__Your instructions__:
Each line of the records below that holds "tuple" should be copied out.

Source records:

..............................

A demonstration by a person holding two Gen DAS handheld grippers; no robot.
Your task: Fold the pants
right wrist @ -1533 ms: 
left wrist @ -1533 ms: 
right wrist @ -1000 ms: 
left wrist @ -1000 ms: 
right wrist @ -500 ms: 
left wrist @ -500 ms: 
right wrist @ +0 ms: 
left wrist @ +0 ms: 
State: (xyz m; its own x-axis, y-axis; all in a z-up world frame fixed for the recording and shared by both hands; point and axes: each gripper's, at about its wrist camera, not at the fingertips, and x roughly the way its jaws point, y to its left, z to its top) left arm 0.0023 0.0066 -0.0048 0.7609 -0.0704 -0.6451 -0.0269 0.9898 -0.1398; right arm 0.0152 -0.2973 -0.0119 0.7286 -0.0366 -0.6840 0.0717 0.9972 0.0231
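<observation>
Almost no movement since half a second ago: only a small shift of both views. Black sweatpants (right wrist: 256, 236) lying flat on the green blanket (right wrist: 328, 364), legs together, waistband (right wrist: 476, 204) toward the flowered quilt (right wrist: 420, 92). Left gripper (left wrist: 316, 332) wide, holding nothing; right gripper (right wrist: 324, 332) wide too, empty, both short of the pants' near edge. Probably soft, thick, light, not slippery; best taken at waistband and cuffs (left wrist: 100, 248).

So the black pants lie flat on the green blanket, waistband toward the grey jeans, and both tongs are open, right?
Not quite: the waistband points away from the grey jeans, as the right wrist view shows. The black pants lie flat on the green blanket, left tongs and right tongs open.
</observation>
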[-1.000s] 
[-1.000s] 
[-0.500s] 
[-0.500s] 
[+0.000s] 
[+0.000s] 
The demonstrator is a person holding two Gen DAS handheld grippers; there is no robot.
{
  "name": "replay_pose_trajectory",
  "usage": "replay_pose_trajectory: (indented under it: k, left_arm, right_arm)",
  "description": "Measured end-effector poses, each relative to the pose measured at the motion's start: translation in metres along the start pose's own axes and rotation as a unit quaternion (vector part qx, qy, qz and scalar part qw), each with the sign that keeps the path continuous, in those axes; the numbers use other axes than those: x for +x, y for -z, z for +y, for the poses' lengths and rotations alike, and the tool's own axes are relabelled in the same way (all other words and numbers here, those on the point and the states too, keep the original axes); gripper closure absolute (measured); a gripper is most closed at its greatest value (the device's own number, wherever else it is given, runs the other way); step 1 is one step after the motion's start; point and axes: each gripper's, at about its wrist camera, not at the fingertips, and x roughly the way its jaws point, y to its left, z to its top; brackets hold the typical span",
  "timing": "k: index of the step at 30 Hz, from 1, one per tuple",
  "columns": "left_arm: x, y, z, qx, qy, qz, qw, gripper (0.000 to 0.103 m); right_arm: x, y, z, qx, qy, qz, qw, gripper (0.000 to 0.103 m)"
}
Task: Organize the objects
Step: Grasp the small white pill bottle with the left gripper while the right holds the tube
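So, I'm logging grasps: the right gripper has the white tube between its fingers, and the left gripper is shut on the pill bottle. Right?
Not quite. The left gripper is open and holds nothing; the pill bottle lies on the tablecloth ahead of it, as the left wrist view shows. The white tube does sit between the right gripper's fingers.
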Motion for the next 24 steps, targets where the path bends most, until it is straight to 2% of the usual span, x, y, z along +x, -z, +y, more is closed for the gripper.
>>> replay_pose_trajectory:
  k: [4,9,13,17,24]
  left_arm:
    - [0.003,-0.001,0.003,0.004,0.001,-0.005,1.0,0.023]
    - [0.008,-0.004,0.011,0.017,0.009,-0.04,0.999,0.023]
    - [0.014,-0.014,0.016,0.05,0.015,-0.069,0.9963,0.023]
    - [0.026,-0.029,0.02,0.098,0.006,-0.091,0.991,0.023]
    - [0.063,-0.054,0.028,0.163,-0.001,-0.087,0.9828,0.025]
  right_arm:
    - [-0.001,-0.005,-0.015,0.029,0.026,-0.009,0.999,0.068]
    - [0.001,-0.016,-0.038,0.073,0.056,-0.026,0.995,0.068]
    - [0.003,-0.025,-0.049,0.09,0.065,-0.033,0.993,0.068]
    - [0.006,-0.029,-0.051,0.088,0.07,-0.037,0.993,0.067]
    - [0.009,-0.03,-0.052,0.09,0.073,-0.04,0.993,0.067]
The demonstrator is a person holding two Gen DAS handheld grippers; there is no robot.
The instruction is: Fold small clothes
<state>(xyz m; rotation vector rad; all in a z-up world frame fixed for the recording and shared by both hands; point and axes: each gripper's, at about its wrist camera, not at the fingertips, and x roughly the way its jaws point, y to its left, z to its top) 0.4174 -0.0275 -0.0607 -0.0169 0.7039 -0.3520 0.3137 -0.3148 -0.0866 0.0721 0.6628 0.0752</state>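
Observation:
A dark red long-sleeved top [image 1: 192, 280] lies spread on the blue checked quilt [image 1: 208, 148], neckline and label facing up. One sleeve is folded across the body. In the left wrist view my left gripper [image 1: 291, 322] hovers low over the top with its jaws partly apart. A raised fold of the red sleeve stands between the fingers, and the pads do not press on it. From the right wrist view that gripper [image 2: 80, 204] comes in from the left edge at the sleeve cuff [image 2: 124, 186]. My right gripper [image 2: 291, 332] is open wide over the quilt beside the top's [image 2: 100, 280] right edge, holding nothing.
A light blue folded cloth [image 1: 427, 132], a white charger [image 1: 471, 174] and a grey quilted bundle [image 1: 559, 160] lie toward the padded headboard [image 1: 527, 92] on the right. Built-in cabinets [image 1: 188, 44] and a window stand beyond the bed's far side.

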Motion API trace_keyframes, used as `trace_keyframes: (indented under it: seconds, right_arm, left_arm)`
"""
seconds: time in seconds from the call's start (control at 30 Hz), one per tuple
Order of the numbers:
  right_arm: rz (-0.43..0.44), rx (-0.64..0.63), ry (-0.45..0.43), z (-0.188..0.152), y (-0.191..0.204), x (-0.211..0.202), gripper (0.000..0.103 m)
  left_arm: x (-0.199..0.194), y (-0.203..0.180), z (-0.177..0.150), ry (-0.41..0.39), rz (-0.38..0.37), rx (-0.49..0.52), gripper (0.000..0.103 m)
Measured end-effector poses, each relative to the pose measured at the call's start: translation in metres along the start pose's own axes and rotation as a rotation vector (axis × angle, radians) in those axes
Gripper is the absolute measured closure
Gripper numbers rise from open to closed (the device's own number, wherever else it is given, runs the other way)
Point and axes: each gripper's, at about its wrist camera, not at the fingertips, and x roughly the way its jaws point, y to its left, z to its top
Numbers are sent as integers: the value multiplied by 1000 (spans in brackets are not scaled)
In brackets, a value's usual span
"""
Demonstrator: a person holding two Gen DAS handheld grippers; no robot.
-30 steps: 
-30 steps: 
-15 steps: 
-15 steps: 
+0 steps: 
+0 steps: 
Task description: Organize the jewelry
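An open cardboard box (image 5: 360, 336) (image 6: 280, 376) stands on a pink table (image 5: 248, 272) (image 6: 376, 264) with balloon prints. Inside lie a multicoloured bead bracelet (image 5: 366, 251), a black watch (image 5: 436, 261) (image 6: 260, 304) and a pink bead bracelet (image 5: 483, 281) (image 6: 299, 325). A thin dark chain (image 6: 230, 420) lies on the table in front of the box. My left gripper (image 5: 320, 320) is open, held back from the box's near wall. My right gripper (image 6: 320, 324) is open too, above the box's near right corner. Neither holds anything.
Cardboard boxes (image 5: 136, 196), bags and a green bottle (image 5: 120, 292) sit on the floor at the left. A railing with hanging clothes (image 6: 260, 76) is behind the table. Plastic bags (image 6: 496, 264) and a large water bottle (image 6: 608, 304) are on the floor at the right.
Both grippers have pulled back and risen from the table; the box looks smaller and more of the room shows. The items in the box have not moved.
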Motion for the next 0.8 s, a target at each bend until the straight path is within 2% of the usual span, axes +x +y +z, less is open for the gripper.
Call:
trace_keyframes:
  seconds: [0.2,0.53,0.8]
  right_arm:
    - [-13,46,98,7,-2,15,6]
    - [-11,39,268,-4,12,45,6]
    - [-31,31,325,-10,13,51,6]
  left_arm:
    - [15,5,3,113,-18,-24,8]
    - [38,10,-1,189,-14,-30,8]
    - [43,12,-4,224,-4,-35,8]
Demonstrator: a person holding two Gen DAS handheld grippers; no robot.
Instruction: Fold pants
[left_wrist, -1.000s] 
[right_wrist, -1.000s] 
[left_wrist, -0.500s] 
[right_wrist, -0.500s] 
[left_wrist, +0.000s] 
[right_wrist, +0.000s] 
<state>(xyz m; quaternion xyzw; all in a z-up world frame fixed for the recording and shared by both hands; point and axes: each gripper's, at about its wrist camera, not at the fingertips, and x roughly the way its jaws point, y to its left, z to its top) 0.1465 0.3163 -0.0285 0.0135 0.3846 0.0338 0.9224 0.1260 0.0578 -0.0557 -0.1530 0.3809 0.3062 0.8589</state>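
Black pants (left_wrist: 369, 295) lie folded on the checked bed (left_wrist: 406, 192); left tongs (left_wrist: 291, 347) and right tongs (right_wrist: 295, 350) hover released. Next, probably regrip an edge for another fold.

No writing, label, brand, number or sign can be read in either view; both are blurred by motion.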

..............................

__Exercise response__:
  "timing": "k: index of the step at 30 Hz, from 1, one per tuple",
seconds: time in seconds from the call's start (control at 30 Hz), one per tuple

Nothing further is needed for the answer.